Policy benefits of doctoral research

A study with Oxfam UK into precarious work shows the strong policy benefits of doctoral research.

Research into increasingly widespread precarious work in labour markets has in recent years been a particular focus within the Work and Equalities Institute (WEI) at Alliance Manchester Business School.

One ongoing project is being headed by PhD researcher Eva Herman who, thanks to a CASE studentship, has been looking at the care and hospitality sectors in the UK in order to better understand the causes and consequences of precarious work, and how it also affects men and women in different ways.

CASE studentships, funded by the Economic and Social Research Council (ESRC), provide an opportunity for PhD researchers to gain first-hand experience of work outside an academic environment, with the student working on a doctoral project supported by both expert academic supervisors and a co-supervisor from a non-higher education partner organisation.

During her study Eva has been co-supervised by Oxfam GB which has been conducting its own research into precarious work and low pay, and which has specifically built up a number of connections with academics at WEI to help inform its own policies and initiatives.

Eva said: “I specifically wanted to find out how employers shape certain types of work in different types of sectors, and deliberately chose care and hospitality as I had previously worked in both industries.

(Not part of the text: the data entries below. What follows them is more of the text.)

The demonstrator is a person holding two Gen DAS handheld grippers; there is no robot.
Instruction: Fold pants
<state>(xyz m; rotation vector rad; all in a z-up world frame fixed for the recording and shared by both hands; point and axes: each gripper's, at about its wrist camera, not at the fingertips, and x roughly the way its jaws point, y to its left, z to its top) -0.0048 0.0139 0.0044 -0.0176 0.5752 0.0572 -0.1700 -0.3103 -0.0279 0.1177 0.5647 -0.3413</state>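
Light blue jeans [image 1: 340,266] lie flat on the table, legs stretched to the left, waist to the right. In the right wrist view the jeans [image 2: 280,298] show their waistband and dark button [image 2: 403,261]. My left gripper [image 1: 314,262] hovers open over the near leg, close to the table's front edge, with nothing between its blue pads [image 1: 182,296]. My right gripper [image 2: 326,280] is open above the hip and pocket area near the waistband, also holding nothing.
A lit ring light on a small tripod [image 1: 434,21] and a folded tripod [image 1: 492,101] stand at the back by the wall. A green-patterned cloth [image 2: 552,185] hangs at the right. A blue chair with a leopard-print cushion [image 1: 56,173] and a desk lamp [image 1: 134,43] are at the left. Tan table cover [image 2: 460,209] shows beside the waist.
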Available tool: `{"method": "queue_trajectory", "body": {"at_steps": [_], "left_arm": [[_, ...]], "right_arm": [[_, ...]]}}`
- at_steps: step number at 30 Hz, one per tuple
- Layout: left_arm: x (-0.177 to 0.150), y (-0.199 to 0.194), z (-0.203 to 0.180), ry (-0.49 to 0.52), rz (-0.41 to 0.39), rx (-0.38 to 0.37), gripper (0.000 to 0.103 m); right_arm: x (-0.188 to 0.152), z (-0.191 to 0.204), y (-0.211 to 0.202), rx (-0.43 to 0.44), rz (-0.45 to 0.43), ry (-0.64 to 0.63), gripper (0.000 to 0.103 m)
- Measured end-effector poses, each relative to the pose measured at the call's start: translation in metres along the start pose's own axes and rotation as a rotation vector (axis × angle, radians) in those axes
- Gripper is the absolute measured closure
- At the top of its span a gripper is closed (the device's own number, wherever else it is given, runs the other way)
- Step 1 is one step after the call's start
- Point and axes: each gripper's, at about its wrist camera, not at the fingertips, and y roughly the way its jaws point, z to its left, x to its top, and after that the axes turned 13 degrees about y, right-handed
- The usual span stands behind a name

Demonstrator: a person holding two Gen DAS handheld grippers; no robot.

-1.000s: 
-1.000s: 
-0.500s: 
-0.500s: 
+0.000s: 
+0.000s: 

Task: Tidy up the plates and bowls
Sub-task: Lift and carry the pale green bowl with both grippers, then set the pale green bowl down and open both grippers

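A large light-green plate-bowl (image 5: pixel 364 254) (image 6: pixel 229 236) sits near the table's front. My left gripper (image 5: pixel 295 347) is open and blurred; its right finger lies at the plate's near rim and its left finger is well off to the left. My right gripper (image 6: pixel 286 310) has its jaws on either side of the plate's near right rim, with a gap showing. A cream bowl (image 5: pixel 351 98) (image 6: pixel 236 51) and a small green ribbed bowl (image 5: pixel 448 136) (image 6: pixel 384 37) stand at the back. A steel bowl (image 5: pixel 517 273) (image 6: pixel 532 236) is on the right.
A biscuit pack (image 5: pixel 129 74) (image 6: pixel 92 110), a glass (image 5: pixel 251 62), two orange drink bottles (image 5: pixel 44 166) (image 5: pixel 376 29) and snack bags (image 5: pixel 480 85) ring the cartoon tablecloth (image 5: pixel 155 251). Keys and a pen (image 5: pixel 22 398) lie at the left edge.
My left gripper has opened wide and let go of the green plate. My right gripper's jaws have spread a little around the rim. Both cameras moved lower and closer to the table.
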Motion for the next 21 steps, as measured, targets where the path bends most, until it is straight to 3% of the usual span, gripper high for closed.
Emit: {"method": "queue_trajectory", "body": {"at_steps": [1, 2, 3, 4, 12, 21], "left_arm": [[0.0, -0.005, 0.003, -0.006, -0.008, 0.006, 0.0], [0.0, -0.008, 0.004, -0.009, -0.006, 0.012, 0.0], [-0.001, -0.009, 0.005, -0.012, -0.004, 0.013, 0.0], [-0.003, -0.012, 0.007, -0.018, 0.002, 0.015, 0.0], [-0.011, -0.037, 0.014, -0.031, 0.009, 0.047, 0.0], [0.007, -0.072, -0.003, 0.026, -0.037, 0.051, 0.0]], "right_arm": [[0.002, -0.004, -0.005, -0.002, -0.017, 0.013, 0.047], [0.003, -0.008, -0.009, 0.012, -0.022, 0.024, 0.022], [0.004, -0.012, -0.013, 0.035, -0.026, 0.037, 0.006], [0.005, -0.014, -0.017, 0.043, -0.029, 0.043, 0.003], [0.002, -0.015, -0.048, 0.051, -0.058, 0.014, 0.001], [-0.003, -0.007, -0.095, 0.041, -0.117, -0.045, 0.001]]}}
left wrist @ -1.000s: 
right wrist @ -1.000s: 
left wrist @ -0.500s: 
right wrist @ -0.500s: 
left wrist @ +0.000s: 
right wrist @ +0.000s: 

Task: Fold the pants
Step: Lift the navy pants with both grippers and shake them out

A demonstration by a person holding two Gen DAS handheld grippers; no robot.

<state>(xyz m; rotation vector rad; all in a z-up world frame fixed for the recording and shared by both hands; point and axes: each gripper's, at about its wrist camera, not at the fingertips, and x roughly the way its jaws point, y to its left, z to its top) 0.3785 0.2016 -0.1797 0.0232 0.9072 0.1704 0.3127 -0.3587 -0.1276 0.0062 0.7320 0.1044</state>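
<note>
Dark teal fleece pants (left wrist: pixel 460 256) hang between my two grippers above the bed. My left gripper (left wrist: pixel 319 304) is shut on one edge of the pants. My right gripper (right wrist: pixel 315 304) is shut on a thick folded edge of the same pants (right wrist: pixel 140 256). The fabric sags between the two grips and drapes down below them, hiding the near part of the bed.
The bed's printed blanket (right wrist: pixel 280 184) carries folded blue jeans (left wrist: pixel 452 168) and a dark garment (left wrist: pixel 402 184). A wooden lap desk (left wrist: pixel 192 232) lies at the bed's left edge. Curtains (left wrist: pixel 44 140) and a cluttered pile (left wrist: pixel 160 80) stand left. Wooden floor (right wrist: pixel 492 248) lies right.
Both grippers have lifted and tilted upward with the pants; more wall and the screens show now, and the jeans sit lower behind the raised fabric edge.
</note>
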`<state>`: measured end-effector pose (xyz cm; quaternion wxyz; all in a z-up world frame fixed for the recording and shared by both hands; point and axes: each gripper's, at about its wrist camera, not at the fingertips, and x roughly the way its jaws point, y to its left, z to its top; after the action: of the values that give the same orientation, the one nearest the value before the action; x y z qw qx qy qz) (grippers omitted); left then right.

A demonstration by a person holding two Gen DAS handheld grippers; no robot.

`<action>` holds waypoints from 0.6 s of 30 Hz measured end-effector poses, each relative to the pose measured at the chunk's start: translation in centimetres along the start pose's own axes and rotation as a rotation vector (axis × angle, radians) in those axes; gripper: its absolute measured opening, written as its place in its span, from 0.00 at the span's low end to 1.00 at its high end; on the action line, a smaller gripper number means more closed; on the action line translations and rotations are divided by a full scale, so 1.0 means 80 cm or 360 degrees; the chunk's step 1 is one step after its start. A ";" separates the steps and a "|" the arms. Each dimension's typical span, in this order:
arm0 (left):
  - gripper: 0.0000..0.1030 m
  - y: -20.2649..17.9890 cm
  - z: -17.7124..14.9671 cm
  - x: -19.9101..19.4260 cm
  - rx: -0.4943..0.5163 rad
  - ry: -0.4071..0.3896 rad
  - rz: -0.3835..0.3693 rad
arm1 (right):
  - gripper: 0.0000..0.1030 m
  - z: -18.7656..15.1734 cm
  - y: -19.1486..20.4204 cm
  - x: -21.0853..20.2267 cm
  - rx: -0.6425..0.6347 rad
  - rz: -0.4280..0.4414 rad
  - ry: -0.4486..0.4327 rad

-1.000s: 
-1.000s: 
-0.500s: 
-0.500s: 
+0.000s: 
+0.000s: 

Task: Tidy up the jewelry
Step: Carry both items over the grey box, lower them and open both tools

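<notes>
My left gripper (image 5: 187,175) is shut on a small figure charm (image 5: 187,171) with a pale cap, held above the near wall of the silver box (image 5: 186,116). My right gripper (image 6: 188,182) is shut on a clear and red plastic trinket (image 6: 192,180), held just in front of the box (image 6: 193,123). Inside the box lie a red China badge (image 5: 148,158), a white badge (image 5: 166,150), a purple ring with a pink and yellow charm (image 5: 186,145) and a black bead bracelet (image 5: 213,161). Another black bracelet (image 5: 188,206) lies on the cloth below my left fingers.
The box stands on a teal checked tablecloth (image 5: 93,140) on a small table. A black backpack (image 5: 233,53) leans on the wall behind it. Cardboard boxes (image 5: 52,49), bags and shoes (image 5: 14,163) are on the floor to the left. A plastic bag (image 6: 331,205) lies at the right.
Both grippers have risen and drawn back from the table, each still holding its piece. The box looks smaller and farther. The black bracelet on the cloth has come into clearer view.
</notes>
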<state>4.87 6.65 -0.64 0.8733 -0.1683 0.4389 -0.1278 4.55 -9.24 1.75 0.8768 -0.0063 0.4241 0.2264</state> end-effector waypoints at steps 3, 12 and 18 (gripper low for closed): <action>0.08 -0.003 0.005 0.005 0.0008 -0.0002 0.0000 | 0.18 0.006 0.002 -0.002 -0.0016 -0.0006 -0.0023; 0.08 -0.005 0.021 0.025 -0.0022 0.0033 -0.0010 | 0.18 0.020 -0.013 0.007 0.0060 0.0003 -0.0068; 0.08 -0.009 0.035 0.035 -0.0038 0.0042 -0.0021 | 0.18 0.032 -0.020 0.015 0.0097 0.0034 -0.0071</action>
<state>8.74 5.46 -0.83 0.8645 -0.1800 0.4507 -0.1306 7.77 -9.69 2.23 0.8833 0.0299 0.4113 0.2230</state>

Also, while the care sector is dominated by women, in hospitality the gender split is much more even which enables us to look in-depth at gender issues too.”

Eva conducted interviews with employers, workers and volunteers. She explains: “Our key finding was that in order to understand the shape that precarious work takes you need to explore how contracts, time and income interact with each other. Precarious work cannot be judged by looking at any one of these alone.”